#### GOAL OF THE EXERCISE
Within the listing below, the lines to output run from the one containing "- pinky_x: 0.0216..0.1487" through the one containing "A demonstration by"; copy them exactly and nothing else.

┌──

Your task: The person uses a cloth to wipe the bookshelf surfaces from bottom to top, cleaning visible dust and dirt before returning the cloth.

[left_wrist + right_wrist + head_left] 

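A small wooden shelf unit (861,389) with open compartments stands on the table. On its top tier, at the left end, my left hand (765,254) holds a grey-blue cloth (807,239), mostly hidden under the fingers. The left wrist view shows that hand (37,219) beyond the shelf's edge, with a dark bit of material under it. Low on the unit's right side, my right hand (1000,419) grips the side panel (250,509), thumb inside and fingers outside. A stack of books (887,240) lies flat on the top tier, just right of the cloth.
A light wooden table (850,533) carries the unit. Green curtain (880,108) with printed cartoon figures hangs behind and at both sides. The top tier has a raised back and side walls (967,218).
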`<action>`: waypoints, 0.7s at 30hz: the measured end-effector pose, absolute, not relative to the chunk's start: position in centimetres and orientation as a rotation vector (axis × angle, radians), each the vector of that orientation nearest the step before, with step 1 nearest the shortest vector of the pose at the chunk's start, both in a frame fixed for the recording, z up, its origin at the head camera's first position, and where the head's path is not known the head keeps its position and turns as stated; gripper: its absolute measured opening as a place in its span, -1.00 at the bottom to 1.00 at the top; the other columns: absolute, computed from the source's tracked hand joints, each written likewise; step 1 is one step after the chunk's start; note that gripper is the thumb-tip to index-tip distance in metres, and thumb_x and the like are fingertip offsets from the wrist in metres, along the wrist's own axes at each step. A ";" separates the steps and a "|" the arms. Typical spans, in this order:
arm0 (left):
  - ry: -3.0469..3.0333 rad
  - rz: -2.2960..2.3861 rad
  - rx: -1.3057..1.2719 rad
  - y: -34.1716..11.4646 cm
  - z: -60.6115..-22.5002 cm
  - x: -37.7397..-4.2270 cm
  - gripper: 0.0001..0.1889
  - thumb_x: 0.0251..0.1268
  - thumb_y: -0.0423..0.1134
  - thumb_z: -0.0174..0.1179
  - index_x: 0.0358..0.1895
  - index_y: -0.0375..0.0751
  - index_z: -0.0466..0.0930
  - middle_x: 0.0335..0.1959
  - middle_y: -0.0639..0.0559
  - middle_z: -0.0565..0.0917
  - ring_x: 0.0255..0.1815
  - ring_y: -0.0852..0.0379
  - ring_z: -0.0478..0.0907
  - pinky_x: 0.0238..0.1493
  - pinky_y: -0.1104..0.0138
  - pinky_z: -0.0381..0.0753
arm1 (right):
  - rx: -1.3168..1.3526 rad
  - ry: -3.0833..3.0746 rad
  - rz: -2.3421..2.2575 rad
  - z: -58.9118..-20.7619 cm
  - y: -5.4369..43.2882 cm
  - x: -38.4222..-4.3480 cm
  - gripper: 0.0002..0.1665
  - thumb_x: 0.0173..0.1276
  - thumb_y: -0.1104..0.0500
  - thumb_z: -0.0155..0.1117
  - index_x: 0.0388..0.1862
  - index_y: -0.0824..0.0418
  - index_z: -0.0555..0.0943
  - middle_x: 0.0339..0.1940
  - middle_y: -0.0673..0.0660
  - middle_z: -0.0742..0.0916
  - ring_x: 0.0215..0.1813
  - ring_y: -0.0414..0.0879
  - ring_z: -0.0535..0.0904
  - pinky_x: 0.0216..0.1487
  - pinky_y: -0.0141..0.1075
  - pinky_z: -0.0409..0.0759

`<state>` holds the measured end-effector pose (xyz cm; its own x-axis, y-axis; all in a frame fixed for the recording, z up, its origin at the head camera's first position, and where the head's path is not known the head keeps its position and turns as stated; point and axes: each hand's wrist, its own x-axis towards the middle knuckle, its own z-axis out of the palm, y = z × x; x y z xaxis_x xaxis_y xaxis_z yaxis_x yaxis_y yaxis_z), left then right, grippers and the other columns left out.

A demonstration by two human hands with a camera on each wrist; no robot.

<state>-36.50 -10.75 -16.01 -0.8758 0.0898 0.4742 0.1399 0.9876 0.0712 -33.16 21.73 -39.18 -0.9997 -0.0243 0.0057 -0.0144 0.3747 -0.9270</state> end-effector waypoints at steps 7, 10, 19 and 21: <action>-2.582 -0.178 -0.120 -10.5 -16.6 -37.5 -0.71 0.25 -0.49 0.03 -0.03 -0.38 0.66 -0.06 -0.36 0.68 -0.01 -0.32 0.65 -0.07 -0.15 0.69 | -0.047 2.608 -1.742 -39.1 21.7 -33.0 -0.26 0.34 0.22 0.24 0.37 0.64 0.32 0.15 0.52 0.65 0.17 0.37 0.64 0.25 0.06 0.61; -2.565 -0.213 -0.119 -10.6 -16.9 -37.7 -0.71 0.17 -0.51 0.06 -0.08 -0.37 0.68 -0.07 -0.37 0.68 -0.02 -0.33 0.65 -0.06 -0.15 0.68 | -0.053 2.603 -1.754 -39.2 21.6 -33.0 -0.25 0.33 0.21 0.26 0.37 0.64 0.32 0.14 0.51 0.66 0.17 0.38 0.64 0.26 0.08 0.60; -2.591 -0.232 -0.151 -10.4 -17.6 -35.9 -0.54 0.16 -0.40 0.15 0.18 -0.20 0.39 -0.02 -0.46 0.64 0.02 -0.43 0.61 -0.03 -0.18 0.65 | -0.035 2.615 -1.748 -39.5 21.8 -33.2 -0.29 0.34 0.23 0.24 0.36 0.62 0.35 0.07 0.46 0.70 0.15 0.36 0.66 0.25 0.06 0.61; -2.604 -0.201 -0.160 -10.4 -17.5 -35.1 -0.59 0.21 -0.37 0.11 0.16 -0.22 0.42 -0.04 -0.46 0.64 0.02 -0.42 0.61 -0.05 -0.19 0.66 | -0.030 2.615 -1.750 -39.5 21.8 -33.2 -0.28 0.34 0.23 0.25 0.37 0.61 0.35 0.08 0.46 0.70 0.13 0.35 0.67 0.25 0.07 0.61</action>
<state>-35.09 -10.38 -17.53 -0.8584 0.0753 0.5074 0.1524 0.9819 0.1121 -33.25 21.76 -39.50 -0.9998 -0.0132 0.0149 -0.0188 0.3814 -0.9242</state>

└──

#### TASK SOLUTION
  - pinky_x: 0.0216..0.1487
  - pinky_y: -0.0141..0.1075
  - pinky_z: -0.0409..0.0759

`<state>` holds the measured end-effector pose (xyz cm; its own x-axis, y-axis; all in a frame fixed for the recording, z up, its origin at the head camera's first position, and where the head's path is not known the head keeps its position and turns as stated; point and axes: each hand's wrist, its own x-axis towards the middle knuckle, its own z-axis out of the palm, y = z × x; x y z xaxis_x xaxis_y xaxis_z yaxis_x yaxis_y yaxis_z), left then right, grippers and the other columns left out.

A demonstration by two human hands with a camera on each wrist; no robot.

The work on this exercise has been completed.